Action item: Repeat exactly, and only, the lines below starting at the line that contains "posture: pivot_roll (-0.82" and ending at the line that contains "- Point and", inclusive of both.

(Stored items)
- Opening Delimiter -
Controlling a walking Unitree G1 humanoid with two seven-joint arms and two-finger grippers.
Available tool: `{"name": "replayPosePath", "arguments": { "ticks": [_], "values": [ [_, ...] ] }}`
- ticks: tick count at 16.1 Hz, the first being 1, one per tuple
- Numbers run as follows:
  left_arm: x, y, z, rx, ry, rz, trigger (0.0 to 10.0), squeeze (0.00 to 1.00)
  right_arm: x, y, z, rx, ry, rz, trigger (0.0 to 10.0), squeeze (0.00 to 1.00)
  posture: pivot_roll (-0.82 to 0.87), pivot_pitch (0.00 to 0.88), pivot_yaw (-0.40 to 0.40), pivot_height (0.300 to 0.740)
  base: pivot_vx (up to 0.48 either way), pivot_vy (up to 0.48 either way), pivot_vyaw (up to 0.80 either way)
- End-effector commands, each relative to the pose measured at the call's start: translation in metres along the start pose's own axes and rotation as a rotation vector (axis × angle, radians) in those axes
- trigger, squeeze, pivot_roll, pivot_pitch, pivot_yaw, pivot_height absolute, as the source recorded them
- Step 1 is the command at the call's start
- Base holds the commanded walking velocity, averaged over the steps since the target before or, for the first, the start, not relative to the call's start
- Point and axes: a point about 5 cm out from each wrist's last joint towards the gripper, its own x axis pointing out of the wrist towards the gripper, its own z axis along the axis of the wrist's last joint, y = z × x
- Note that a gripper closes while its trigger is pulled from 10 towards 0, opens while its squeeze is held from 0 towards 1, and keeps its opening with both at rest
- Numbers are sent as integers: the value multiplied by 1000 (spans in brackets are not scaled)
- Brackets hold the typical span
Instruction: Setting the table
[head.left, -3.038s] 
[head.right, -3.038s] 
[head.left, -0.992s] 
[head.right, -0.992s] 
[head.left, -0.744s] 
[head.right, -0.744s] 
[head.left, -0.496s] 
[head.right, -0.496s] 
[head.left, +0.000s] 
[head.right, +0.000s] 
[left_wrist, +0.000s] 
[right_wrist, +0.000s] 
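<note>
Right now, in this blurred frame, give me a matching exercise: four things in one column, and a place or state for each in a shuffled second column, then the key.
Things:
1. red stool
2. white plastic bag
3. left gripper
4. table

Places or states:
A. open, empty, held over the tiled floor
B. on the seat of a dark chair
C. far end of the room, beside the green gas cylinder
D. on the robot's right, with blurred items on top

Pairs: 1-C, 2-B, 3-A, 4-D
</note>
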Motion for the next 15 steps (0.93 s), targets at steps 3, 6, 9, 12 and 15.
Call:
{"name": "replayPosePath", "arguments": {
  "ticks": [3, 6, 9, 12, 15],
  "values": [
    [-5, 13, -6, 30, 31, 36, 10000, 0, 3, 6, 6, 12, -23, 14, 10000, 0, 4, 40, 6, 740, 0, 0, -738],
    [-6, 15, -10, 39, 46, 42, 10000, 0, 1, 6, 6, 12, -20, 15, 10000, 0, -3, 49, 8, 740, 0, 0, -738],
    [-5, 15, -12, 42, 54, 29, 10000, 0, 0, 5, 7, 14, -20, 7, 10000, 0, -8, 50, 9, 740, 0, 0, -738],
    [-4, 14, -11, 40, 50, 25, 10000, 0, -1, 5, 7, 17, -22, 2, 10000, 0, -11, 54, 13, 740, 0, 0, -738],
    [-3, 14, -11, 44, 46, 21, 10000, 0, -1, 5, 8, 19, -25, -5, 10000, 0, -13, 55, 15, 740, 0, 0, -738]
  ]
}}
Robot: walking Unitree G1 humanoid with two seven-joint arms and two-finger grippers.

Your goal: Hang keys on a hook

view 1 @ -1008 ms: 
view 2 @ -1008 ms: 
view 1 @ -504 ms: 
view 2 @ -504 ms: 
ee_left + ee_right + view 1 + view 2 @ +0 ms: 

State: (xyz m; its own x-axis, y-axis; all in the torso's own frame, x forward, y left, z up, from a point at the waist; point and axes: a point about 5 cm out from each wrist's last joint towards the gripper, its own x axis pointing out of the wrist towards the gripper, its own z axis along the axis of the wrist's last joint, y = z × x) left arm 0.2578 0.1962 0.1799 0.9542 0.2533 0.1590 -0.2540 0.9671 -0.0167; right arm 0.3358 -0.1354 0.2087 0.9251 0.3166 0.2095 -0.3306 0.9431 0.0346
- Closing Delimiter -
Result of the exercise:
  posture: pivot_roll (-0.82 to 0.87), pivot_pitch (0.00 to 0.88), pivot_yaw (-0.40 to 0.40), pivot_height (0.300 to 0.740)
  base: pivot_vx (up to 0.48 either way), pivot_vy (up to 0.48 either way), pivot_vyaw (up to 0.80 either way)
- End-effector commands, each relative to the pose measured at the call's start: translation in metres along the start pose's own axes and rotation as a rotation vector (axis × angle, radians) in those axes
- trigger, squeeze, pivot_roll, pivot_pitch, pivot_yaw, pivot_height absolute, as the source recorded them
- Step 1 is the command at the call's start
- Base holds the commanded walking velocity, averaged over the steps since the target before or, for the first, the start, not relative to the call's start
- Point and axes: a point about 5 cm out from each wrist's last joint towards the gripper, its own x axis pointing out of the wrist towards the gripper, its own z axis along the axis of the wrist's last joint, y = z × x

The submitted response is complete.